═══ Dataset content

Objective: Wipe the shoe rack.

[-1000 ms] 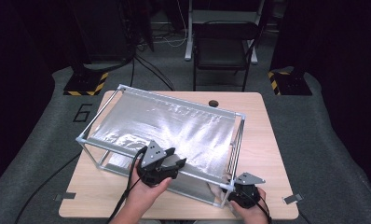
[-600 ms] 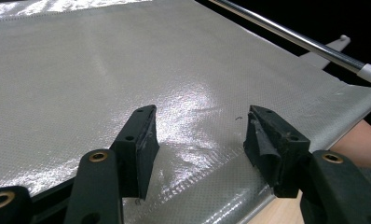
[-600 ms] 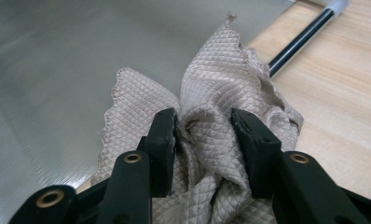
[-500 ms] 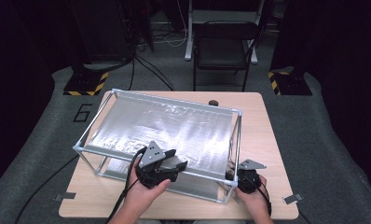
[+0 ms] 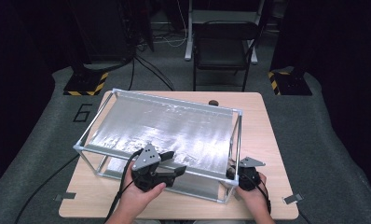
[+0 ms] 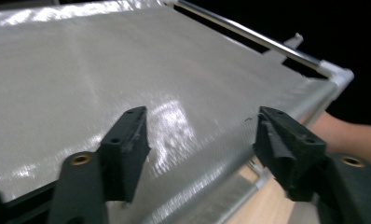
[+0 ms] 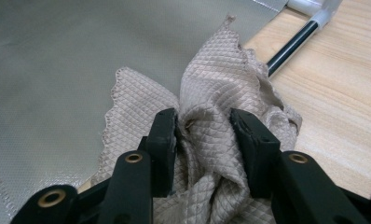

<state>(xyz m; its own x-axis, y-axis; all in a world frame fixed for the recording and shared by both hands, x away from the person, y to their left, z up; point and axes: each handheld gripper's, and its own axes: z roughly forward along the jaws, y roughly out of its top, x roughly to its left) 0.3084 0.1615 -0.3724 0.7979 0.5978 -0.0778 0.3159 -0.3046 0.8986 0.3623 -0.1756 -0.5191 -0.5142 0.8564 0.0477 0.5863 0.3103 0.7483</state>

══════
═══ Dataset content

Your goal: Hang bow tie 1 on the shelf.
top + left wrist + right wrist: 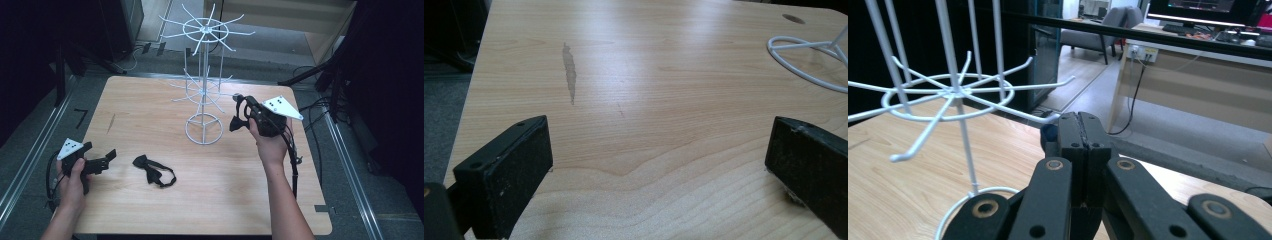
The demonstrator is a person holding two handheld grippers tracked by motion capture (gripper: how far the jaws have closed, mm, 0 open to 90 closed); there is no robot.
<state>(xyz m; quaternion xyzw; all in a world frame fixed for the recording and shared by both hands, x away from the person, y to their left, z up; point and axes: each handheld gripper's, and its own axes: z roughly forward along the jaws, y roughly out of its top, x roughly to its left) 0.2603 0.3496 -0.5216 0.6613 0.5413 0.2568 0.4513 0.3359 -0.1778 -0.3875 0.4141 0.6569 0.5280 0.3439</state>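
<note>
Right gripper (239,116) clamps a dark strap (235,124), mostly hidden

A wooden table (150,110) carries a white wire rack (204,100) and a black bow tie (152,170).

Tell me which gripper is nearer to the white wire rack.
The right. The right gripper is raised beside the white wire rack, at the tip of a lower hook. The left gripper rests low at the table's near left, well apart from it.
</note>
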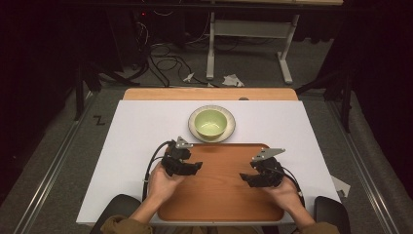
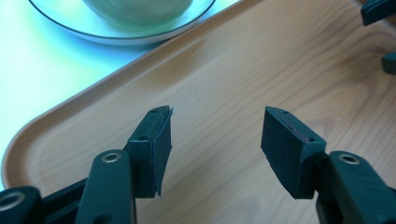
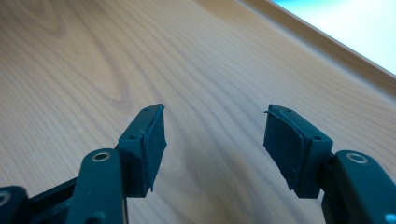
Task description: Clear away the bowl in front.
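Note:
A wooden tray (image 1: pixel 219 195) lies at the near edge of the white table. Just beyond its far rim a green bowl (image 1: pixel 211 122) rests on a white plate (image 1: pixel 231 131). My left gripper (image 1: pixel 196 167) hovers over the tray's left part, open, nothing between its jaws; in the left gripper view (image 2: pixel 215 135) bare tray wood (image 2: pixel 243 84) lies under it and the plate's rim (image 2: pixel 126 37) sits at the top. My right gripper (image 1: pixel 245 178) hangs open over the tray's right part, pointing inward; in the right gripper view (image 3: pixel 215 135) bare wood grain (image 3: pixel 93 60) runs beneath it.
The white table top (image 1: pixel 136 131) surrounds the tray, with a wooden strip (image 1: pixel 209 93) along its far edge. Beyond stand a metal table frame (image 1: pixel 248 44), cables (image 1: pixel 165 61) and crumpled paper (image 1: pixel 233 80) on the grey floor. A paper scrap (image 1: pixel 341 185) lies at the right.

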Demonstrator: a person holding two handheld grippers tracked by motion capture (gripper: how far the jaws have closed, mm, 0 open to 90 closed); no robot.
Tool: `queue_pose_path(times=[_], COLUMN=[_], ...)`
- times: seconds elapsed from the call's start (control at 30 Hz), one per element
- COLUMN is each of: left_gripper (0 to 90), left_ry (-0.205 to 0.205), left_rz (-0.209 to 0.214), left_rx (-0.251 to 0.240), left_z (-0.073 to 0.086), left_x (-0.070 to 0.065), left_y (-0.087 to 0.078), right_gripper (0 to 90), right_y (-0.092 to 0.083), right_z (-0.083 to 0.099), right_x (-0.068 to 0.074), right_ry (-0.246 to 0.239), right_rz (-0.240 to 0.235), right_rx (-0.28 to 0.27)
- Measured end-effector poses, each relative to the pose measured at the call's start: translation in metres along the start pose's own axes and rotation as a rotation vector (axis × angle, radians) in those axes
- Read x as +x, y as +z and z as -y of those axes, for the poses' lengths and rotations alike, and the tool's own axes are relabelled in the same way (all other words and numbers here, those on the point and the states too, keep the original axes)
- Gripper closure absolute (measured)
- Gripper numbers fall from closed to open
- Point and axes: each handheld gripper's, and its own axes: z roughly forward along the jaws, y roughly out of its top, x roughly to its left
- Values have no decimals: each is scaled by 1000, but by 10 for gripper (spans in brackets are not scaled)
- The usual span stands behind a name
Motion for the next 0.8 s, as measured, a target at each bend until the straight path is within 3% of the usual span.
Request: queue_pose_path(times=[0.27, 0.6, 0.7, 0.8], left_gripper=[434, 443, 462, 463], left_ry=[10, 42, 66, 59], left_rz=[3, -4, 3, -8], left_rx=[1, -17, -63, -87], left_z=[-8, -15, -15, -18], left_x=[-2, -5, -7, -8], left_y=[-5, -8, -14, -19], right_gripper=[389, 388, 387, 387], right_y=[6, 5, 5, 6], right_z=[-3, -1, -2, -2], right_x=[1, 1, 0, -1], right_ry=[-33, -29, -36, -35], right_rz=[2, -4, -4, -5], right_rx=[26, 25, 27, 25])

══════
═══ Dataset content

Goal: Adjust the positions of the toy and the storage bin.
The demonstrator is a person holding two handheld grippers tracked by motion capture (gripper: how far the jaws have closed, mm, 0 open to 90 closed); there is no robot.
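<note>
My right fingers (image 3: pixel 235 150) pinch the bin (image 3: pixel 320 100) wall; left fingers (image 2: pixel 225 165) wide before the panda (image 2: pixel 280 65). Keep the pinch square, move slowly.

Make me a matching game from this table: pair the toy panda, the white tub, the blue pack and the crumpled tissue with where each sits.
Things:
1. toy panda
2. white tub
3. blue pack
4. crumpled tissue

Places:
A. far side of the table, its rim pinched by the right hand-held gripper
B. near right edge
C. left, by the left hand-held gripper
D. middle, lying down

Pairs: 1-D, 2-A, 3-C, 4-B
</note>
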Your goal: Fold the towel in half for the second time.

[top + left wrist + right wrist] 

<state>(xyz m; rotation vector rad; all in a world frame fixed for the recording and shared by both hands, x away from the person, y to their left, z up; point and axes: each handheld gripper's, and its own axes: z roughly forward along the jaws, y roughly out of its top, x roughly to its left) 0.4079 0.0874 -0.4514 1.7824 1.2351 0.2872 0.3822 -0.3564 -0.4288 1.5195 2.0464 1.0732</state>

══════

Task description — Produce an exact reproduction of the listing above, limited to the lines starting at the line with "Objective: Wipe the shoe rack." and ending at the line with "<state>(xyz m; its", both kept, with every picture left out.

Task output —
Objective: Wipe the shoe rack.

[-1000 ms] 
[-600 ms] 
[-600 ms] 
[-500 ms] 
[+0 ms] 
[+0 ms] 
[+0 ms] 

<state>(xyz m; its own x-axis, y-axis; all in a world frame fixed for the recording and shared by both hands, x away from the person, y to their left, z up; point and axes: each handheld gripper's, and its own axes: z roughly forward along the jaws, y roughly out of its top, x roughly to its left) 0.3084 0.1615 -0.3724 0.7979 0.5978 -0.0778 0.3159 -0.3046 0.8986 0.3623 -0.1756 -0.5191 -0.5142 0.8564 0.0477 0.5863 0.3103 0.7483</state>

This exercise has now been finished.